§ Goal of the exercise
Could you retype the lines below, starting at the line holding "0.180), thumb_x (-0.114" and stopping at the line holding "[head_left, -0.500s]", inclusive? Copy them exactly and drop the images.
═══ Information shown ═══
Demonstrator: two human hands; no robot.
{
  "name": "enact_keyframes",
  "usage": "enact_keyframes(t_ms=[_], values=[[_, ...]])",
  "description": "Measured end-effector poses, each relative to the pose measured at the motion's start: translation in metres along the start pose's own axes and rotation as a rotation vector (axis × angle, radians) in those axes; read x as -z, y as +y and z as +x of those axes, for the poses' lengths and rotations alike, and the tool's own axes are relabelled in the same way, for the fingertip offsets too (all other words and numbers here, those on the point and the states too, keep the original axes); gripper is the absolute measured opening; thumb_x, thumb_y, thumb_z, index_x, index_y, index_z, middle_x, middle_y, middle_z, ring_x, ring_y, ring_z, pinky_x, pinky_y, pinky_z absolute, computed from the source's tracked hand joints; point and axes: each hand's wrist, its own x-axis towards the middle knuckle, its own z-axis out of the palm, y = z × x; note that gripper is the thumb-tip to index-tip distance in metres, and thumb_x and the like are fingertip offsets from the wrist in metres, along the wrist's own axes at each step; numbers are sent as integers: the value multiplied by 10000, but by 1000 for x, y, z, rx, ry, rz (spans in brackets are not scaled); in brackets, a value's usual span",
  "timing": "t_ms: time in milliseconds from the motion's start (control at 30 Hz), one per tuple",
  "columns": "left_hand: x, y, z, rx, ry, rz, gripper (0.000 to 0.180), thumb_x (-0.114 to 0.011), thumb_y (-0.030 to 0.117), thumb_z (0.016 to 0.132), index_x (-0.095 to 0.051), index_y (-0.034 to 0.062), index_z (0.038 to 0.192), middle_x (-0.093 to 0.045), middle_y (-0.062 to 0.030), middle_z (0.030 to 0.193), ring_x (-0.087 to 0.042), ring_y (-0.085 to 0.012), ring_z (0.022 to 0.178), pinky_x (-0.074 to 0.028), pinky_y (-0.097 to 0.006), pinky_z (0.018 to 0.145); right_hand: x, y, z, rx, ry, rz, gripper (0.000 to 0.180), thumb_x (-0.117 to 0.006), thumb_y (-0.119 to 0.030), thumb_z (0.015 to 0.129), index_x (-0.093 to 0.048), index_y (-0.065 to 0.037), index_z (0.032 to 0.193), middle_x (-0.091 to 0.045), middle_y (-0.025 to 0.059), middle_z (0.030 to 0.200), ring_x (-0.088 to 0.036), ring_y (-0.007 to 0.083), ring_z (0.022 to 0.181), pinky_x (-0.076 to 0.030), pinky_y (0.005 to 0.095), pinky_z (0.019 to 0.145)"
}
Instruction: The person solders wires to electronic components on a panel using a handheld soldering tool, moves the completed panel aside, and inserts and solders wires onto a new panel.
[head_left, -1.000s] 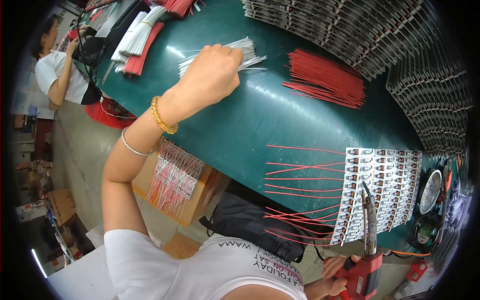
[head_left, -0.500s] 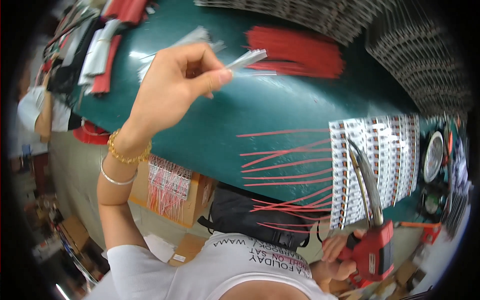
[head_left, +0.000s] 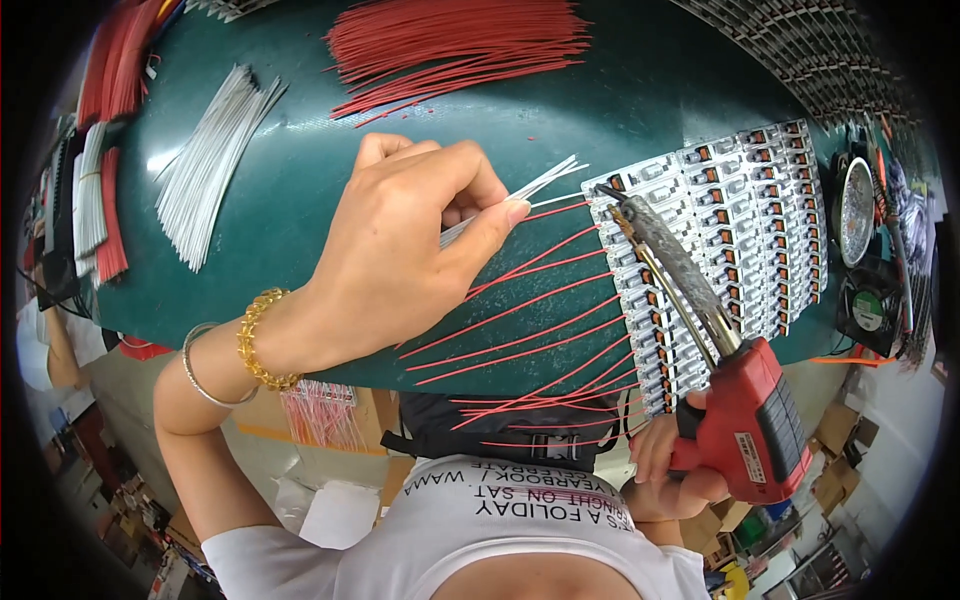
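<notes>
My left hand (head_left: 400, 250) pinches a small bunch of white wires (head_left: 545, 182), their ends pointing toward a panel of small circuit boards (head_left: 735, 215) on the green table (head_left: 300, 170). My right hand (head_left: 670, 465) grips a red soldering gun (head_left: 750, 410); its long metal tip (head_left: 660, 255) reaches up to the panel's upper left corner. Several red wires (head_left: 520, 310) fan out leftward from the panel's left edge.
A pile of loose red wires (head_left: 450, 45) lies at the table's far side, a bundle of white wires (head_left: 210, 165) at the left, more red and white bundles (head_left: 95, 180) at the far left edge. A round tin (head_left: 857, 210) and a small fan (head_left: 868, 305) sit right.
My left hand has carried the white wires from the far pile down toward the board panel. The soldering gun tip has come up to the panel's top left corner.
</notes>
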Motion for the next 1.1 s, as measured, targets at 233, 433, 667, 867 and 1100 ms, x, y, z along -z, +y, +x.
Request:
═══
§ Answer section
  "columns": "left_hand: x, y, z, rx, ry, rz, gripper (0.000 to 0.180), thumb_x (-0.114 to 0.011), thumb_y (-0.030 to 0.117), thumb_z (0.016 to 0.132), index_x (-0.095 to 0.051), index_y (-0.034 to 0.062), index_z (0.038 to 0.192), middle_x (-0.093 to 0.045), middle_y (-0.062 to 0.030), middle_z (0.030 to 0.193), ring_x (-0.087 to 0.042), ring_y (-0.085 to 0.012), ring_z (0.022 to 0.178), pinky_x (-0.074 to 0.028), pinky_y (-0.097 to 0.006), pinky_z (0.018 to 0.145); right_hand: x, y, z, rx, ry, rz, gripper (0.000 to 0.180), thumb_x (-0.117 to 0.006), thumb_y (-0.119 to 0.030), thumb_z (0.015 to 0.129), index_x (-0.093 to 0.048), index_y (-0.065 to 0.037), index_z (0.032 to 0.193), middle_x (-0.091 to 0.045), middle_y (-0.025 to 0.059), middle_z (0.030 to 0.200), ring_x (-0.088 to 0.036), ring_y (-0.007 to 0.083), ring_z (0.022 to 0.181), pinky_x (-0.076 to 0.030), pinky_y (0.005 to 0.095), pinky_z (0.019 to 0.145)"
}
Instruction: The person solders wires to electronic components on a panel using a handheld soldering tool, moves the completed panel aside, and inserts and solders wires onto a new panel.
[head_left, -1.000s] 
[head_left, -0.500s] 

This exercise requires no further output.